Ong CW, Elkington PT, Brilha S, Ugarte-Gil C, Tome-Esteban MT, Tezera LB, Pabisiak PJ, Moores RC, Sathyamoorthy T, Patel V, Gilman RH, Porter JC, Friedland JS - PLoS Pathog. (2015)

Bottom Line: The mechanism of matrix destruction resulting in cavitation is not well defined.Neutrophils are emerging as key mediators of TB immunopathology and their influx are associated with poor outcomes.These data demonstrate that neutrophil-derived MMP-8 has a key role in the immunopathology of TB and is a potential target for host-directed therapy in this infectious disease.

View Article: PubMed Central - PubMed

Affiliation: Infectious Diseases and Immunity, Hammersmith Campus, Imperial College London, London, United Kingdom; Division of Infectious Diseases, Department of Medicine, Yong Loo Lin School of Medicine, National University of Singapore, Singapore.

ABSTRACT
Pulmonary cavities, the hallmark of tuberculosis (TB), are characterized by high mycobacterial load and perpetuate the spread of M. tuberculosis.
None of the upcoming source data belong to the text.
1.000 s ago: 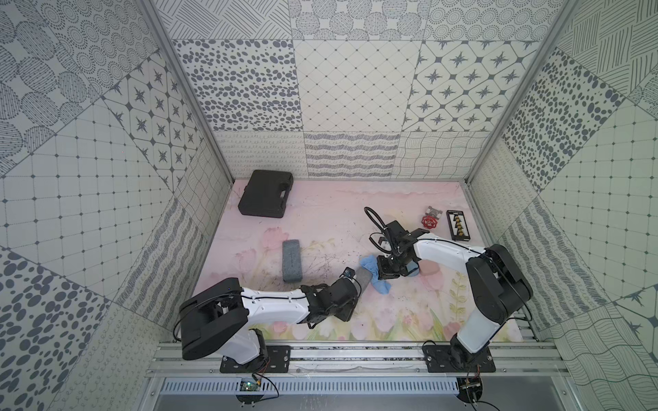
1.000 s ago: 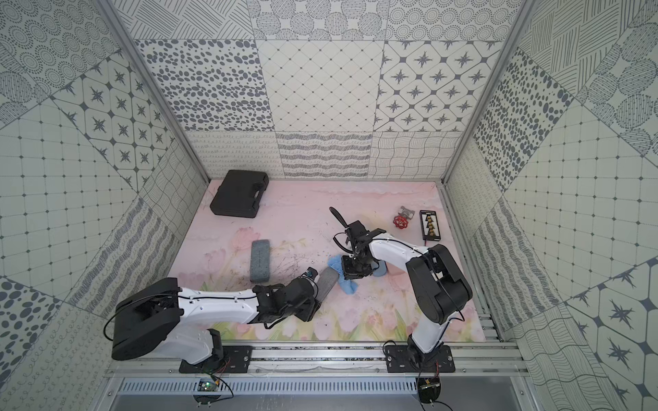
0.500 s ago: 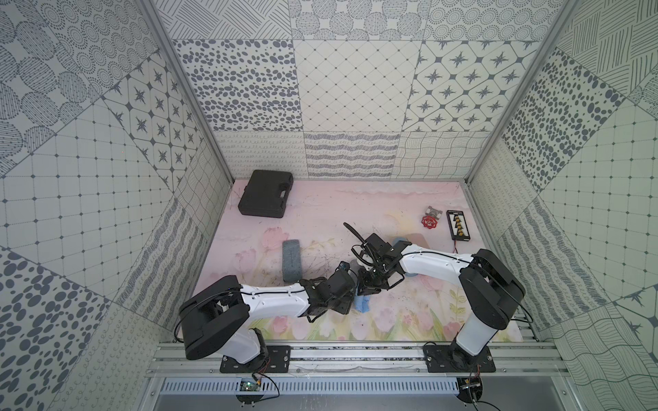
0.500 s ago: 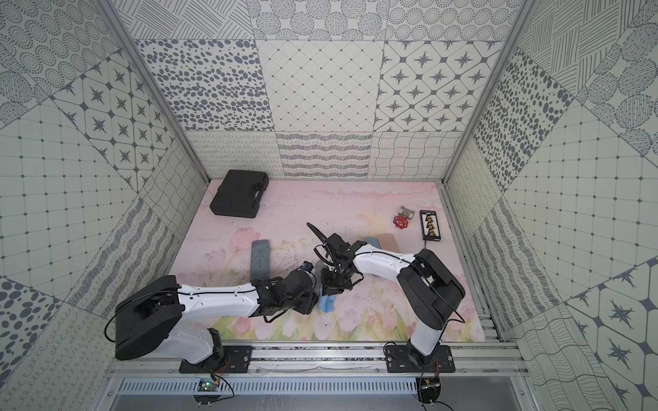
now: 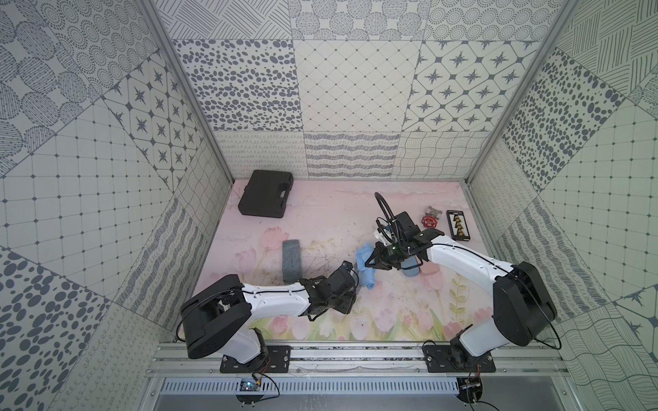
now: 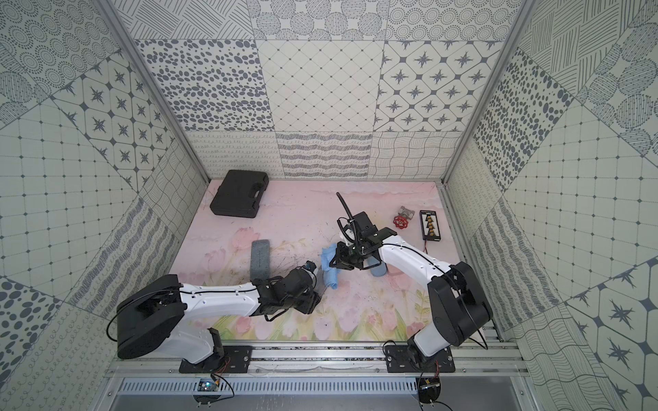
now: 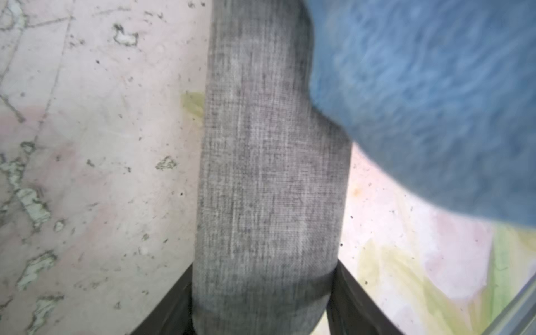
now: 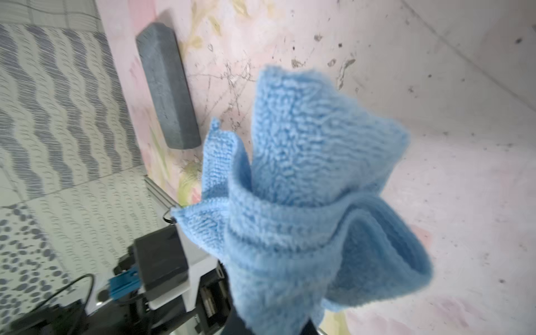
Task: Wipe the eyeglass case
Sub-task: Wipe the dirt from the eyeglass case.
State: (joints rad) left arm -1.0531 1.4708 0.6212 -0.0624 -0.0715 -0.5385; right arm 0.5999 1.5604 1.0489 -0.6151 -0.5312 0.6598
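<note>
Eyeglass case (image 7: 269,174): a grey woven-fabric case is clamped at its near end in the left gripper. It is seen clearly only in the left wrist view, where its length runs straight out from the jaws toward the blue cloth (image 7: 420,87).
Left gripper (image 7: 264,269): the jaws are closed on the case. One dark finger (image 7: 174,304) is seen pressed to each long side, so the case fills the gap between them.
Case and cloth: the far end of the case is covered on one side by the blue cloth. Whether the cloth is pressed against it cannot be told through the blur.
Right gripper (image 5: 372,263): it is pinched on the blue cloth (image 8: 304,188), which is bunched into folds at the jaws and fans out beyond them.
Arms: in both top views the two grippers are seen close together at the blue cloth, whose lower end hangs just beside the left gripper.
Grey block (image 5: 292,259): it lies flat on the floral mat (image 5: 320,220), apart from the blue cloth on the left arm's side.
Black carry case (image 5: 265,194): it is set well apart from the blue cloth, near the back wall.
Red valve handle (image 5: 429,222) and black card (image 5: 458,225): both lie beyond the right wrist from the blue cloth.
</note>
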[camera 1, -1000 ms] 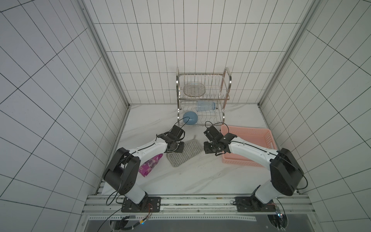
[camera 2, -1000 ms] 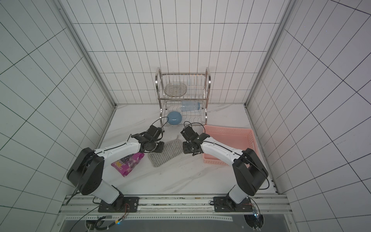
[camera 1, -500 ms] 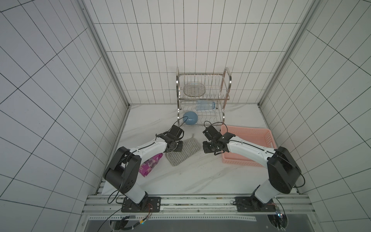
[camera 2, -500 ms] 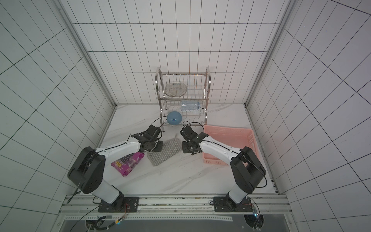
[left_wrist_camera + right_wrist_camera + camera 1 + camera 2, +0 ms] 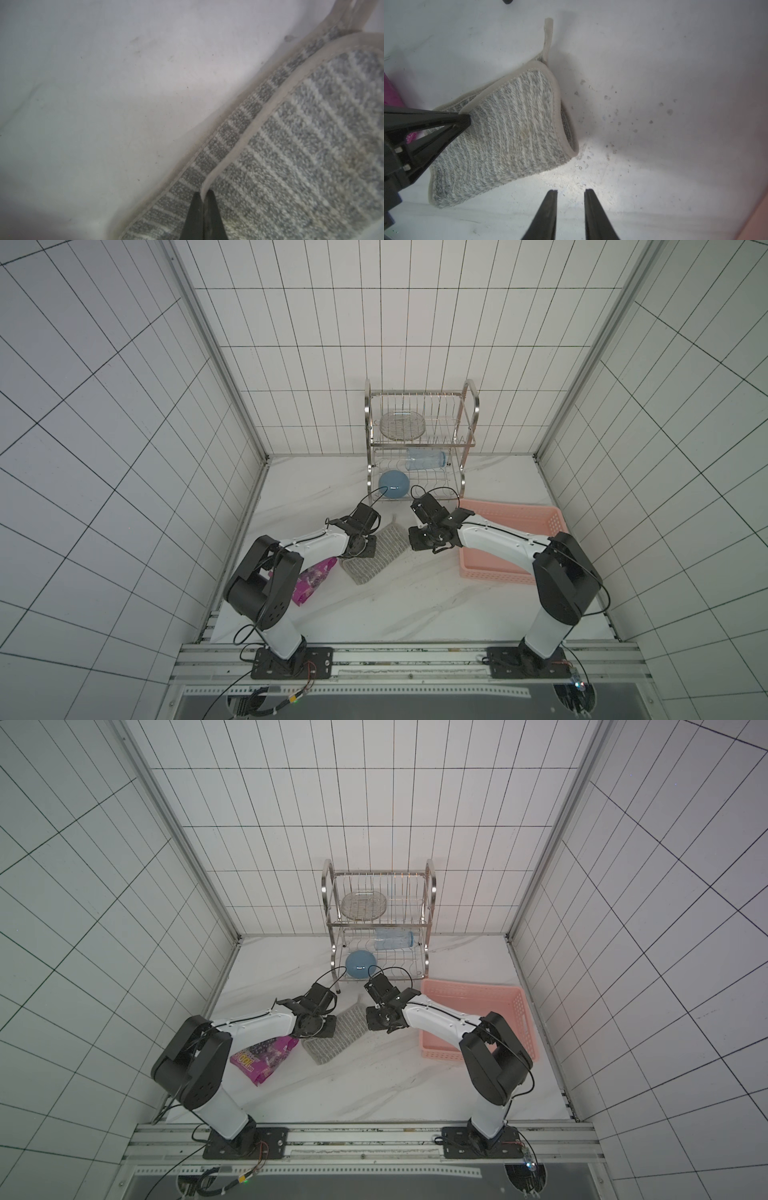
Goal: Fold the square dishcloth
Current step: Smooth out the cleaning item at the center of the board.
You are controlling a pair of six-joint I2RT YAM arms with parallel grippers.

The mechanism of matrix destruction resulting in cavitation is not well defined. Neutrophils are emerging as key mediators of TB immunopathology and their influx are associated with poor outcomes. We investigated neutrophil-dependent mechanisms involved in TB-associated matrix destruction using a cellular model, a cohort of 108 patients, and in separate patient lung biopsies. Neutrophil-derived NF-kB-dependent matrix metalloproteinase-8 (MMP-8) secretion was up-regulated in TB and caused matrix destruction both in vitro and in respiratory samples of TB patients. Collagen destruction induced by TB infection was abolished by doxycycline, a licensed MMP inhibitor. Neutrophil extracellular traps (NETs) contain MMP-8 and are increased in samples from TB patients. Neutrophils lined the circumference of human pulmonary TB cavities and sputum MMP-8 concentrations reflected TB radiological and clinical disease severity. AMPK, a central regulator of catabolism, drove neutrophil MMP-8 secretion and neutrophils from AMPK-deficient patients secrete lower MMP-8 concentrations. AMPK-expressing neutrophils are present in human TB lung biopsies with phospho-AMPK detected in nuclei. These data demonstrate that neutrophil-derived MMP-8 has a key role in the immunopathology of TB and is a potential target for host-directed therapy in this infectious disease.

No MeSH data available.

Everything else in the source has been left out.